REQUIRED ACTION
Begin at the line containing "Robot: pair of" in the records below, end at the line containing "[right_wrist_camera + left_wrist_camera", and retype each line in that span exactly. No other line and no image should appear.

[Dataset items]
____________________
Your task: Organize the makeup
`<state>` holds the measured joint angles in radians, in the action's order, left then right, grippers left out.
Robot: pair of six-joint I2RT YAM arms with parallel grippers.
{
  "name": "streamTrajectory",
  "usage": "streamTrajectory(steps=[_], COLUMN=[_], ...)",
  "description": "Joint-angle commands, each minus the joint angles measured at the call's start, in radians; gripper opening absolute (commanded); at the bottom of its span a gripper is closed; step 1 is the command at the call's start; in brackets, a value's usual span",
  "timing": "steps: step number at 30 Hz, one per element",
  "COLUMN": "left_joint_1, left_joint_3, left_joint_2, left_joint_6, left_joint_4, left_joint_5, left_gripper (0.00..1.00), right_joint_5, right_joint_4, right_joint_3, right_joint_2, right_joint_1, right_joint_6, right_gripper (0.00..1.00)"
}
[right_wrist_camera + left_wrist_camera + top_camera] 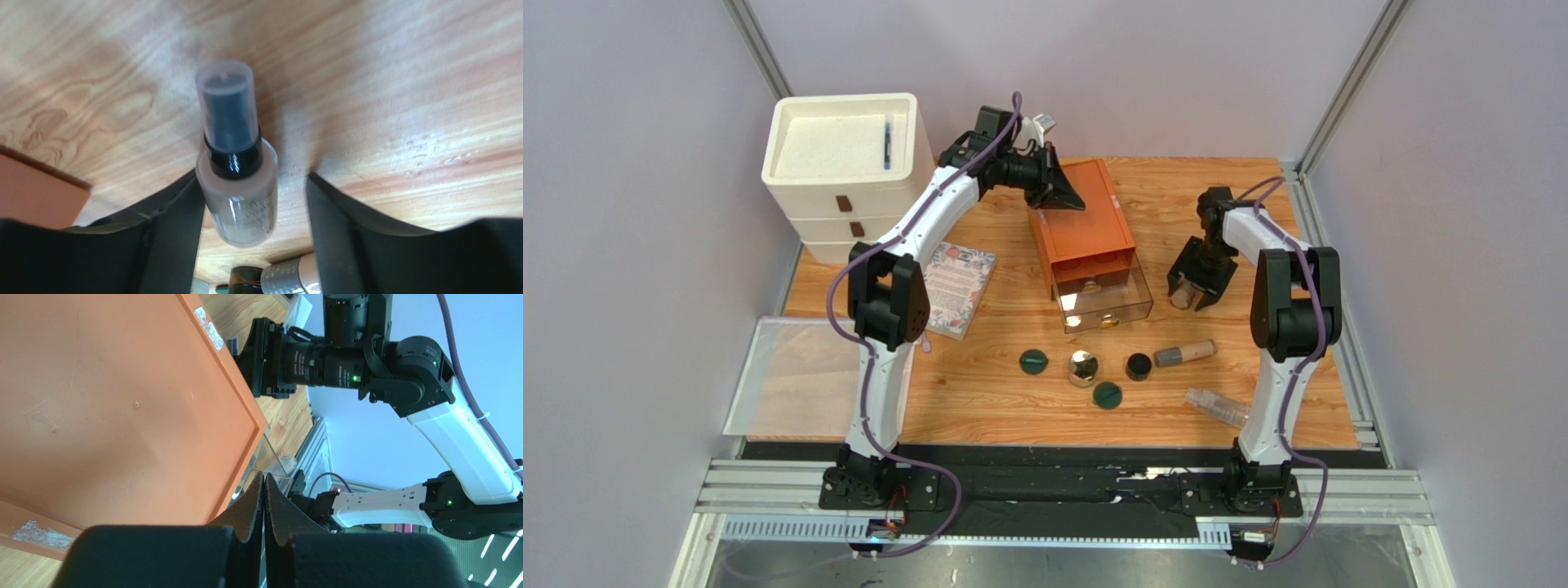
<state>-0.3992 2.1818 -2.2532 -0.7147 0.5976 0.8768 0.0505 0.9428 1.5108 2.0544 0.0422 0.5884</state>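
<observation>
The right end effector [253,184] is shown open, its fingers set on either side of a beige dark-capped tube [236,177] on the tabletop [399,92], to the right of the orange-brown drawer box [1087,227]. The left end effector [264,499] is held closed on nothing above that box. The tube is judged light, rigid and smooth, and liable to slip or roll. It is best gripped across its body, below the cap.
</observation>
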Motion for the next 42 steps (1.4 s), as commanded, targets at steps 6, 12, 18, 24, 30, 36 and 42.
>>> streamTrajectory(steps=[6, 12, 18, 24, 30, 36, 42], left_joint_1=[-0.007, -0.007, -0.013, -0.015, -0.015, -0.015, -0.015], left_joint_3=[-0.011, -0.002, -0.001, 0.018, 0.016, 0.019, 0.022], left_joint_2=[0.058, 0.044, 0.026, -0.002, -0.022, -0.028, -0.031], left_joint_6=[0.031, 0.029, 0.044, 0.067, 0.072, 0.072, 0.07], left_joint_4=[0.01, 0.03, 0.092, 0.209, 0.28, 0.34, 0.367], left_joint_5=[-0.007, -0.047, -0.108, -0.179, -0.217, -0.268, -0.294], left_gripper=[0.0, 0.0, 0.0, 0.0, 0.0, 0.0, 0.0], right_joint_5=[-0.047, -0.089, -0.104, -0.091, -0.023, -0.029, -0.041], right_joint_4=[-0.03, -0.032, -0.007, 0.057, 0.123, 0.145, 0.119], right_joint_3=[0.069, 0.02, 0.028, 0.136, 0.264, 0.302, 0.233], right_joint_2=[0.087, 0.003, -0.183, -0.336, -0.428, -0.405, -0.347], right_joint_1=[-0.005, -0.005, -0.004, 0.01, 0.108, 0.315, 0.478], right_joint_6=[-0.022, -0.058, -0.105, -0.151, -0.179, -0.19, -0.177], right_gripper=[0.0, 0.0, 0.0, 0.0, 0.0, 0.0, 0.0])
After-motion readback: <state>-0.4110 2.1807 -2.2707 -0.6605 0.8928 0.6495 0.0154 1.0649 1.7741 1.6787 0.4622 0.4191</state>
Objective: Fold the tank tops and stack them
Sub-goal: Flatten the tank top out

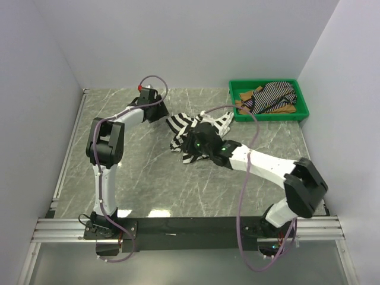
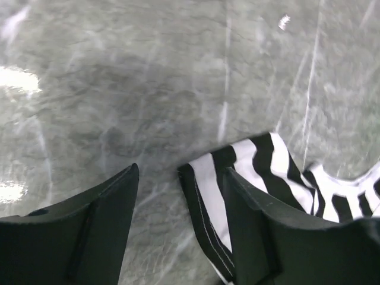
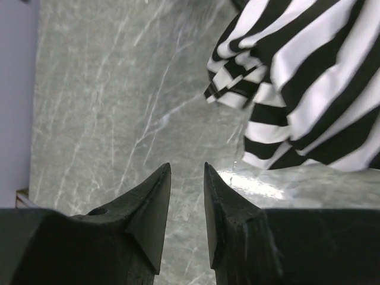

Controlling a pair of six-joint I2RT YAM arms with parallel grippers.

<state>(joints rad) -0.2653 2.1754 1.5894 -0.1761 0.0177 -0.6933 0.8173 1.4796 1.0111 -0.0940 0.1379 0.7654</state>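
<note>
Nearest the lens in the left wrist view, the left gripper (image 2: 181, 178) is seen with its jaws standing well apart. A hemmed edge of the wide-striped tank top (image 2: 267, 172) lies on the table (image 1: 148, 172) between them, close to one finger and not pinched. The right gripper (image 3: 186, 169) is seen with only a narrow gap between its tips; nothing is held, and bare table shows through the gap, with the bunched cloth just to the right and farther off. From above, this top is found crumpled near the middle of the table, slightly to the far right, with both grippers at it. The thin-striped tank top (image 1: 274, 95) and the tan tank top (image 1: 243, 96) are left in a heap in the green tray (image 1: 270, 117) at the far right corner. The cloth is judged to be light, limp and without any stiffness, so it should sag and drag wherever it is lifted, and it may slide easily on the smooth stone-patterned surface. A hold is best taken on the stitched hems or shoulder straps, where the fabric is doubled; two well-separated corners should be gripped so that the garment can be spread flat before it is folded.
</note>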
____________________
EXERCISE RESPONSE
Robot: pair of six-joint I2RT YAM arms with parallel grippers.
{
  "name": "streamTrajectory",
  "usage": "streamTrajectory(steps=[_], COLUMN=[_], ...)",
  "description": "Joint-angle commands, each minus the joint angles measured at the call's start, in radians; gripper opening absolute (commanded); at the bottom of its span a gripper is closed; step 1 is the command at the call's start; in brackets, a value's usual span",
  "timing": "steps: step number at 30 Hz, one per element",
  "COLUMN": "left_joint_1, left_joint_3, left_joint_2, left_joint_6, left_joint_4, left_joint_5, left_gripper (0.00..1.00), right_joint_5, right_joint_4, right_joint_3, right_joint_2, right_joint_1, right_joint_6, right_gripper (0.00..1.00)"
}
[right_wrist_camera + left_wrist_camera + top_camera] 

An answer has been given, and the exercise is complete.